La chilanga banda se deja ver en el Teatro de la Ciudad Esperanza Iris. Solo, con dos liras, una armónica y, sobre todo, su voz, todas las voces de Jaime se reúnen para festejar al 69 —que siempre, por donde se le mire, será mejor que 68— en la ciudad, frontera de todos los bienes.
El corazón de cacto se ilumina con las primeras notas alusivas a una hechicera, quien de plano le pide al artista adelantar el célebre tema versionado por los tacvbos, con un arreglo en el que caben un mequetrefe, el malafacha y otros bichos, bailando tibiri tabara.
El escenario se va llenando poco a poco con los personajes que Jaime López ha ido compartiendo a lo largo de los años, de sus cambios de domicilio, de su chilangués a prueba de todo: “Nena haz patria, ama a un chilango”. El músico tamaulipeco, juarense, norteño de Coyoacán, no deja de construir castillos en el viento, aunque muchas veces tenga que hacerle al faquir de bonzo.
Nuestro amor es ese gato muerto en el baldío, le recuerda a una morra que camina por la primera calle de la Soledad, atrás de Palacio Nacional, quien se va desmoronando en la pared, con alma de tabique, a la orilla de la carretera.
Con su lira, Jaime muestra su infinita capacidad de pasar de un blues a un son, de una redova a un bolero, de una cumbia a un rockcito, sin inmutarse.

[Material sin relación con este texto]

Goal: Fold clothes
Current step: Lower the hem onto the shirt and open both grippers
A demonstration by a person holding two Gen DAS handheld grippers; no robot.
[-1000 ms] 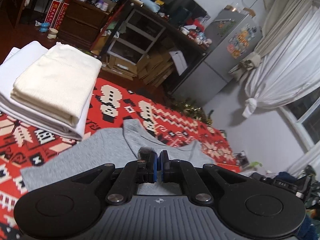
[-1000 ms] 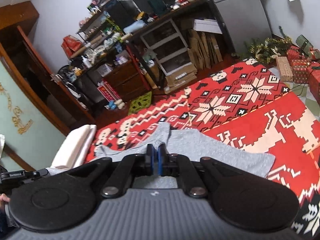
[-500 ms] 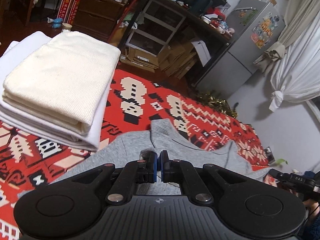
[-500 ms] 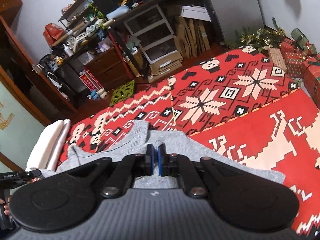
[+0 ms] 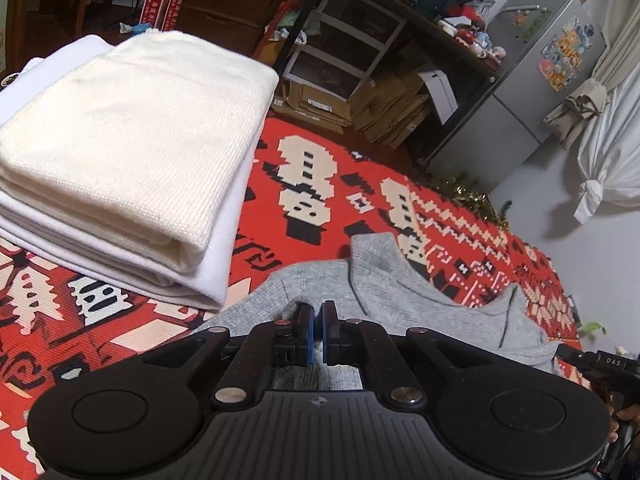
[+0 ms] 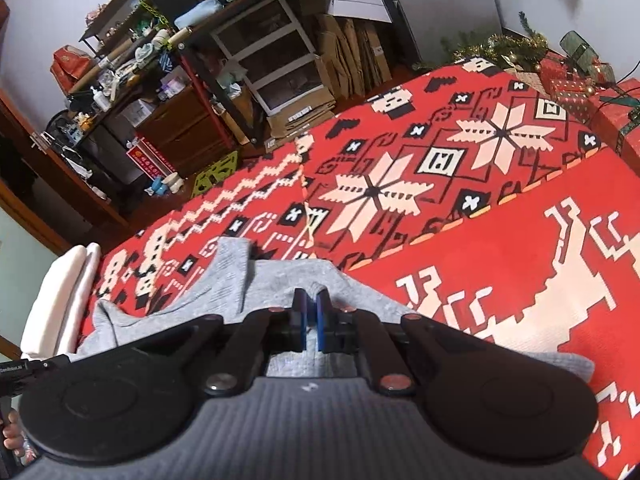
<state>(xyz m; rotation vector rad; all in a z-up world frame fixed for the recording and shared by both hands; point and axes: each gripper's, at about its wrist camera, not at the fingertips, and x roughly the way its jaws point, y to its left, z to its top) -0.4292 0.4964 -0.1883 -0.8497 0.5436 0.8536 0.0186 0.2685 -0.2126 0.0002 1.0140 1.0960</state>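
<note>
**Both tongs pinched on a grey top over the red blanket**

The left tongs (image 5: pixel 316 326) are nearly closed, their blue pads clamped on a fold of the grey top (image 5: pixel 400 296); the cloth bunches up just behind the fingertips. The right tongs (image 6: pixel 310 322) stand the same way — narrow, with grey fabric caught between the pads. The grey top (image 6: pixel 280 284) lies spread on a red patterned blanket (image 6: pixel 500 240), its neckline and two shoulder straps pointing away from both cameras; one strap (image 6: pixel 232 264) stands up a little, the other droops towards the stack at the left.

That stack sits just beside the garment on the same blanket (image 5: pixel 312 184): a cream knitted piece (image 5: pixel 132 128) folded on top of a white folded piece (image 5: pixel 216 264), edges roughly aligned; in the right wrist view it shows only as a pale edge (image 6: pixel 60 296).

Beyond the blanket are shelves with drawers (image 5: pixel 344 52), flattened cardboard (image 5: pixel 392 108) and a grey fridge (image 5: pixel 532 80) with stickers; wrapped gifts (image 6: pixel 572 92) and tinsel lie at the far right. Part of a hand (image 6: pixel 10 432) shows at the lower left edge of the right wrist view.
</note>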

Es tan poco el amor, que ya nadie da por nada su corazón, sin embargo, vale la pena al pensar en toda la extensión de la palabra amor.
Jaime hace una pausa para recordar a Roberto González, su camarada en la época de las Sesiones con “Etilia”, dice, y canta una versión rockera del clásico “El Huerto”, contenida en uno de sus primeros discos.
Ahí va Jaime. Del sonido nasal de las cumbias a lo grave de su voz cuando canta “Tengo la edad del rock & roll”. Los escuchas también van recorriendo el sountrack de sus propias vidas, en el momento que Jaime llegó a sus ellas.
No todos conocían todo el repertorio. Jaime es tan basto y extremoso como el país que ha sabido recrear en sus rolas. Pero en el Teatro de la Ciudad había algunas fans dispuestas a todo por él, les dedicó una rola que estaba en añejamiento: “Adiós a los dioses”.
El sonido de unas botellas estrellándose en el suelo hacen evocar a la concurrencia todas las veces que, en su juventud, se vieron sentados con su caguama en la banqueta. Efectivamente, un asistente disfrutaba de sus bebidas mientras escuchaba a Jaime, pero se descuidó y lo cacharon. “Pues, ustedes me dejaron entrar, así es que no veo por qué se ponen así”, protesta.
Mientras personal de seguridad lo acompaña con amabilidad a la salida, Jaime ajeno a todo aquello comienza a cantar: “Sácalo, sácalo, antes de que nos lleve el diablo”. La gente corea como si todos se hubieran puesto de acuerdo para despedir al enojado bebedor.
Luego de más de dos horas, “Ay Inés” sale a relucir a petición del respetable. Festeja la interpretación de Jaime de todos los días, de todos los tiempos, de todas las voces, quien se despide con la terapéutica “Óyeme-Me siento bien, pero me siento mal”. Luego se lanza al vacío para celebrar sus 69 y afuera del teatro llueve.